Une taxe numérique pour soutenir la presse

La taxe exceptionnelle du NUJ sur les groupes numériques est également une bonne idée, mais sera-t-elle durable? Il serait certainement préférable de réorganiser en permanence la manière dont le contenu est payé en ligne via des accords de licence.

Face aux demandes historiques sur les deniers publics, il sera vrai que le gouvernement actuel se tournera vers la BBC pour l’aider. Ce serait une erreur et pourrait s’avérer impopulaire. Ayant retardé les paiements des plus de 75 ans et intensifié son offre de service public avec éducation et plus pendant la pandémie, la BBC fait face à un avenir à court d’argent. Ce serait une parodie s’il était maintenant obligé d’aider encore plus les informations locales, ayant déjà fait grimper le coût de 150 millions de livres sterling pour le Local Democracy Reporting Service.

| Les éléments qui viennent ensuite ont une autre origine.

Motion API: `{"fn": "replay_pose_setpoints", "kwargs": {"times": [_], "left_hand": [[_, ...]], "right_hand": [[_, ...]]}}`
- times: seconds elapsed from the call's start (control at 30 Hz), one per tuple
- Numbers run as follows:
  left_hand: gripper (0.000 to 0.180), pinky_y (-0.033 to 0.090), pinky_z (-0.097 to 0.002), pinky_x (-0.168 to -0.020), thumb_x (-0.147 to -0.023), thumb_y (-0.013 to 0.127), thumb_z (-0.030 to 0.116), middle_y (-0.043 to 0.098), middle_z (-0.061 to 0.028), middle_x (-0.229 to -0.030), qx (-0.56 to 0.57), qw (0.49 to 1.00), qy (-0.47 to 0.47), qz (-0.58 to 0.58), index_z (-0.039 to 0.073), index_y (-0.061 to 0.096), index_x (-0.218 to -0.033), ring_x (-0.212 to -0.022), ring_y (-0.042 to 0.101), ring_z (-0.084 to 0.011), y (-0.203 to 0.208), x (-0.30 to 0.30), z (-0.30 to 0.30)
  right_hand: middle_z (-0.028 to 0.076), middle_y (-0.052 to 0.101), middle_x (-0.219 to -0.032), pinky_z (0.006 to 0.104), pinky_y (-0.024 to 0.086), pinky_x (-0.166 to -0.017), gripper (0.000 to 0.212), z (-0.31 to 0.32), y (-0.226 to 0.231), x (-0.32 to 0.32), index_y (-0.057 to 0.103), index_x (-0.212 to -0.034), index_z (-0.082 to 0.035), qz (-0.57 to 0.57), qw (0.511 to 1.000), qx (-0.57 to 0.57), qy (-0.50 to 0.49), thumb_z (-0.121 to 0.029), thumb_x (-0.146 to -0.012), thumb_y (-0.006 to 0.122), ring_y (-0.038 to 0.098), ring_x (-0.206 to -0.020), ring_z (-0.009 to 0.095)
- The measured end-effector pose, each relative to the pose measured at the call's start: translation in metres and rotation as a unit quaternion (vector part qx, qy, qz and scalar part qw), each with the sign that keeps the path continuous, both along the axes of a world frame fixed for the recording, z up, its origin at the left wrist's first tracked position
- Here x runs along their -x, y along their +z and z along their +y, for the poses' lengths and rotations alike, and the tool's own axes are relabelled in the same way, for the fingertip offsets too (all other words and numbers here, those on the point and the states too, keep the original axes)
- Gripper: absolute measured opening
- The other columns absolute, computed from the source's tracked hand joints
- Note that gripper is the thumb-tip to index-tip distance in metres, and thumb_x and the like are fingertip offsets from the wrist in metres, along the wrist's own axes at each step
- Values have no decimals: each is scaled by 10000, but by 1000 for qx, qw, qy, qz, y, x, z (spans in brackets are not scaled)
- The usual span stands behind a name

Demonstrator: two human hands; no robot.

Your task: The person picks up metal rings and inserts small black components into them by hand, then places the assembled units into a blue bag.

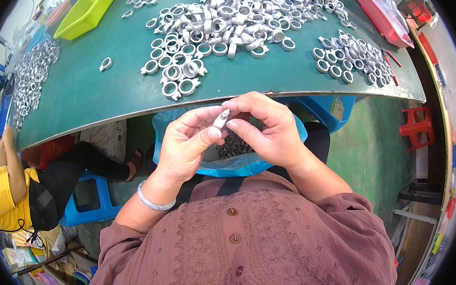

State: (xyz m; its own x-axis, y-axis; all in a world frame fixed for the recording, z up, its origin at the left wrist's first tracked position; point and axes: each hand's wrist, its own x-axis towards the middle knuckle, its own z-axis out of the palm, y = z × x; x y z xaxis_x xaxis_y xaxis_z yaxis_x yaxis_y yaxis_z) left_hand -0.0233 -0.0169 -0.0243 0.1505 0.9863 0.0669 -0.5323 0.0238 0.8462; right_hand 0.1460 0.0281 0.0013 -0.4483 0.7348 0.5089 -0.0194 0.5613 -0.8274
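Head view, left to right. Lime-green plastic tray (pixel 88 7) sits at the far left of the dark green worktable (pixel 98 92). Left hand (pixel 187 144), with a pale bangle (pixel 154 201) on its wrist, has thumb and fingers closed on the lower end of a small silver-grey metal ring fitting (pixel 222 118); right hand (pixel 269 129) pinches its upper end. The fitting is held off the table, above an open blue plastic bag (pixel 237 162) of similar parts in the lap. A heap of silver metal rings (pixel 221 21) covers the table beyond. Judgement: one piece is under hand examination; the next move calls for turning it between the fingertips without loosening either pinch.
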Motion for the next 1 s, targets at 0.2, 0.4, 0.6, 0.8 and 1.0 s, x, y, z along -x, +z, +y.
{"fn": "replay_pose_setpoints", "kwargs": {"times": [0.2,0.4,0.6,0.8,1.0], "left_hand": [[296,481,-235,-710,-827,606,93,609,-71,-973,27,997,-33,-59,-11,543,-1097,-809,590,-123,0,1,0],[311,484,-244,-736,-833,592,77,603,-73,-980,24,996,-49,-72,-11,526,-1124,-828,586,-128,-2,1,2],[321,486,-252,-773,-828,589,53,593,-75,-1008,7,999,-35,-31,-6,522,-1136,-857,579,-128,0,0,3],[371,473,-258,-811,-800,593,-16,576,-97,-1033,-38,999,15,6,-17,495,-1157,-920,560,-131,0,-1,2],[484,456,-253,-808,-736,634,-70,547,-74,-1014,-101,986,85,106,-24,464,-1187,-909,534,-127,3,-3,-1]], "right_hand": [[70,602,-832,246,453,-675,223,-1,2,-2,591,-981,-4,-6,1000,16,3,32,-761,608,581,-751,141],[86,598,-821,249,470,-638,200,1,2,-1,605,-927,-13,-6,999,-31,-12,24,-732,627,595,-718,172],[85,590,-899,249,456,-664,224,0,3,-3,614,-964,-9,-10,1000,-13,13,34,-745,625,574,-774,151],[85,596,-868,254,467,-647,231,-1,4,-3,633,-940,-33,-8,1000,-5,-5,-10,-712,664,587,-746,174],[79,599,-839,239,461,-640,217,1,2,-4,631,-944,-31,-12,1000,-3,-1,-19,-730,667,586,-725,152]]}}
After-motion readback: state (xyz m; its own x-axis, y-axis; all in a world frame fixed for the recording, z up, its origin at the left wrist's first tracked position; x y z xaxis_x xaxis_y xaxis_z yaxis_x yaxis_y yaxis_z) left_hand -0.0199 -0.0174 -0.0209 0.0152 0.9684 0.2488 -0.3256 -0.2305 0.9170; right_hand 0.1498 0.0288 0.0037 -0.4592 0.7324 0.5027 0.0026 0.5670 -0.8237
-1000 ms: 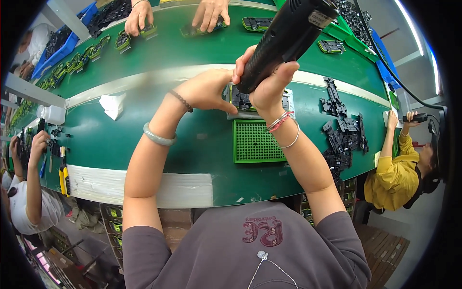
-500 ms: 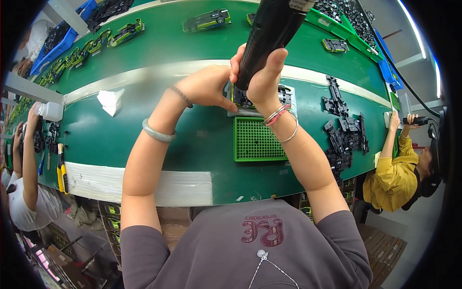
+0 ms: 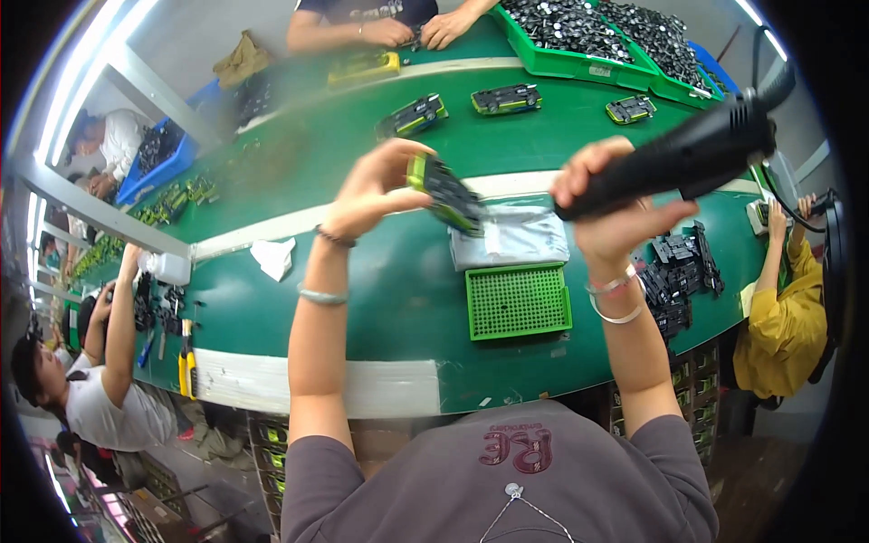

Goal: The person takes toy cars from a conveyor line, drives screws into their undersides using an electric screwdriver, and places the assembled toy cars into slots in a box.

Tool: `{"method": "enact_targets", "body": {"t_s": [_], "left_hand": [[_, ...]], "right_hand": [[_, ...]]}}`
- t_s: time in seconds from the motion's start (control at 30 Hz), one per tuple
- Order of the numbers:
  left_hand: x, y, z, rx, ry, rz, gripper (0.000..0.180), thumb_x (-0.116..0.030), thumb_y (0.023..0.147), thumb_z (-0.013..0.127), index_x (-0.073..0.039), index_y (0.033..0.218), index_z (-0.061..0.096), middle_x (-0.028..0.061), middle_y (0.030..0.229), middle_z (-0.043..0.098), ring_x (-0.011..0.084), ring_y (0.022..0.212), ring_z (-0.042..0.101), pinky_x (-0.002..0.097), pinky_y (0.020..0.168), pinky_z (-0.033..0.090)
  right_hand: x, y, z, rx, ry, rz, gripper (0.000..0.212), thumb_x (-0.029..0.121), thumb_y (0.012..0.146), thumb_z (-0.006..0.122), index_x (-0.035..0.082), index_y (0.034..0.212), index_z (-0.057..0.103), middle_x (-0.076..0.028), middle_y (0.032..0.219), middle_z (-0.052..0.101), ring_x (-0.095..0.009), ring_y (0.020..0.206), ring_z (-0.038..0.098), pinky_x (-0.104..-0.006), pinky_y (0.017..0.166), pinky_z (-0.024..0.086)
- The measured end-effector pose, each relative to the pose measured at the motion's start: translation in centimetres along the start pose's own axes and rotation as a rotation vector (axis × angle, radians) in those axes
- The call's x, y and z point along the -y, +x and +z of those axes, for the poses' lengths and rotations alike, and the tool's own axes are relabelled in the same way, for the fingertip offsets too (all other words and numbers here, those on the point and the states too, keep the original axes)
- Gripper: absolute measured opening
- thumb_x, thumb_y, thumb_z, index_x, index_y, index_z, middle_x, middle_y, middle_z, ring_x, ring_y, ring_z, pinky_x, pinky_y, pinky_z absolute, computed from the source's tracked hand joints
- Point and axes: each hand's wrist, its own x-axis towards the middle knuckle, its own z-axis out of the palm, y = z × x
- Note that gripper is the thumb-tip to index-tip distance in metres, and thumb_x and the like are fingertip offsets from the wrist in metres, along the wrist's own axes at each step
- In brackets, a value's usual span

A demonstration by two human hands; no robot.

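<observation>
My left hand (image 3: 380, 185) grips a toy car (image 3: 445, 197) by one end, between thumb and fingers. The car has a black underside and yellow-green body, and it is tilted in the air, slightly blurred. In my right hand (image 3: 615, 204) is a black electric screwdriver (image 3: 683, 156), its bit end pointing left toward the car. The fingers wrap round the tool while the thumb sticks out. Below the car lies a pale grey wrapped pad (image 3: 525, 242). Nearer me sits a green perforated tray (image 3: 518, 303).
Black chassis parts (image 3: 679, 276) are heaped right of the tray. More toy cars (image 3: 507, 99) lie on the far green belt, before green bins (image 3: 588, 69) of small parts. White paper (image 3: 272, 258) and yellow-handled pliers (image 3: 187, 362) lie left. Co-workers sit around the table.
The toy car has come up off the pad in my left hand. My right hand has moved right with the screwdriver, which now leans over to the right. The view has shifted, showing a co-worker opposite.
</observation>
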Motion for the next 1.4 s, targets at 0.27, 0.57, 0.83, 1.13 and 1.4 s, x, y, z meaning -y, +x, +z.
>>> {"method": "enact_targets", "body": {"t_s": [0.27,0.57,0.83,1.13,1.4], "left_hand": [[1.1,4.0,-7.3,0.018,1.321,-0.125,0.047,-0.024,0.062,0.072,-0.003,0.103,0.064,0.0185,0.099,0.063,0.0309,0.091,0.061,0.0364,0.081,0.048],[4.7,13.2,-0.2,0.088,1.084,0.096,0.049,-0.042,0.070,0.071,-0.001,0.098,0.066,0.0181,0.103,0.063,0.0324,0.094,0.060,0.0366,0.082,0.047],[7.7,21.5,9.4,0.234,1.203,0.156,0.040,-0.033,0.078,0.065,-0.004,0.105,0.063,0.0189,0.104,0.059,0.0334,0.097,0.057,0.0378,0.084,0.046],[7.6,11.6,1.7,0.169,1.457,-0.118,0.052,-0.013,0.072,0.066,-0.021,0.121,0.051,0.0148,0.101,0.057,0.0333,0.095,0.056,0.0418,0.081,0.047],[-3.8,-22.2,-10.4,-0.595,1.551,-0.506,0.052,-0.011,0.071,0.067,-0.020,0.120,0.054,0.0149,0.103,0.057,0.0324,0.098,0.055,0.0398,0.084,0.046]], "right_hand": [[0.1,-7.5,-9.5,-0.177,-0.384,0.126,0.092,0.092,0.055,0.033,0.004,0.082,0.044,-0.006,0.060,0.047,-0.016,0.051,0.049,-0.0277,0.049,0.042],[-0.8,-8.0,-11.1,-0.169,-0.303,0.047,0.086,0.082,0.066,0.046,-0.003,0.079,0.052,-0.007,0.063,0.053,-0.013,0.052,0.053,-0.0234,0.047,0.041],[-0.1,-8.2,-10.1,-0.157,-0.402,0.079,0.090,0.084,0.064,0.043,-0.004,0.077,0.055,-0.007,0.064,0.055,-0.013,0.054,0.055,-0.0240,0.049,0.043],[-0.4,-8.0,-10.3,-0.128,-0.409,0.038,0.087,0.081,0.066,0.047,-0.003,0.086,0.053,-0.007,0.069,0.055,-0.013,0.057,0.054,-0.0253,0.051,0.044],[-1.5,-8.5,-11.1,-0.095,-0.440,0.156,0.088,0.084,0.067,0.038,0.000,0.088,0.049,-0.007,0.072,0.049,-0.015,0.061,0.051,-0.0273,0.056,0.044]]}}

Le monde post-Covid est susceptible de voir moins d’argent pour tout le monde, bien sûr, à l’exception de Jeff Bezos et Mark Zuckerberg. Nous devrons tous déterminer ce qui doit être soutenu avec des ressources limitées. Même discuter du soutien de l’État au journalisme montre à quel point le secteur de l’information a chuté. Mais si nous acceptons que le journalisme est vital pour la société et que le modèle économique actuel ne fonctionne pas, alors quelque chose doit être fait, non seulement par le gouvernement mais par nous tous.